For the past week or so, I've been playing around with search [1] engine [2] optimizations [3] (that last link is so I know what not to do) and poring through the log files.
The last time I made a major search engine optimization to my site was four years ago [4], and the reason for that optimization was to get rid of the disturbing search requests [5] that were plaguing the log files (and my mind) at the time. It also had the added benefit of reducing the amount of “duplicate content” on my site. A search engine like Google [6] would skip indexing the monthly archives (as well as the front page) but would index the individual entries. The end result: no more disturbing search requests, and better results for people actually looking for stuff.
But it didn't reduce all the duplicate content. There was still the small problem of /2000/1/1.1 having the same content as /2000/01/01.1 (note the leading zeros). Technically, they are two separate pages, each with a unique URL (Uniform Resource Locator), although internally, the leading zero is ignored by my blogging engine [7] and it would happily serve up the page under either location.
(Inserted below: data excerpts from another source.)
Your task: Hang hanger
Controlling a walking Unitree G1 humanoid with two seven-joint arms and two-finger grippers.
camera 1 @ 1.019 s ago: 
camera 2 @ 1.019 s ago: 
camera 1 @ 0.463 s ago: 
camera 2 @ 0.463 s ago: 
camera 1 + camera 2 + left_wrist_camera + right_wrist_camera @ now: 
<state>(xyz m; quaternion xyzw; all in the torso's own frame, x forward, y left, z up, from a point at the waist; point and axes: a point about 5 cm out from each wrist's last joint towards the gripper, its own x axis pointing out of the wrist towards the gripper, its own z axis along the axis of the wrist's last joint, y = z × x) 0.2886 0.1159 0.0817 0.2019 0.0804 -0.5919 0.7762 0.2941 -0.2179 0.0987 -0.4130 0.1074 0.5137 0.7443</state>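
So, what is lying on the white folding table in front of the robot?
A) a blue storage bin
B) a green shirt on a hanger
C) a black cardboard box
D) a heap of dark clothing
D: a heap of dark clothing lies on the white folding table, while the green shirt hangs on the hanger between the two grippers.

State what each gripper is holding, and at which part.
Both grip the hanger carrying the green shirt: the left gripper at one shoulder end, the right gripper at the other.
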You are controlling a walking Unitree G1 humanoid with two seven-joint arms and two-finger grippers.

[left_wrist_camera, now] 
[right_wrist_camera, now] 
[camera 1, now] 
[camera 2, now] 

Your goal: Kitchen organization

Now, that particular duplicate content issue is something I've known about since I started writing mod_blog and I had code to distinquish between the two requests, but never wrote the code to do anything about it. Until last week. Now, go to /2000/1/1.1 and you'll get a permanent redirect to /2000/01/01.1. This change should further reduce the amount of “duplicate content” on my site, as well as reduce the number of hits from web spiders indexing my site (although the redirection doesn't happen under a very unique condition, but fixing that pretty much requires a complete overhaul of some very old code, but it's such a seldom used bit of code that I'm not terribly worried about it).
I'm a bit concerned about the spiders because of some other information I've pulled out from the log files. My archive of log files (at least, of this blog [8]) go back to October of 2001 [9] and using some homegrown tools, I generated (with the help of GNUPlot [10]) this graph of the growth of my site over the past six years:
[Graph of traffic growth at The Boston Diaries] [11]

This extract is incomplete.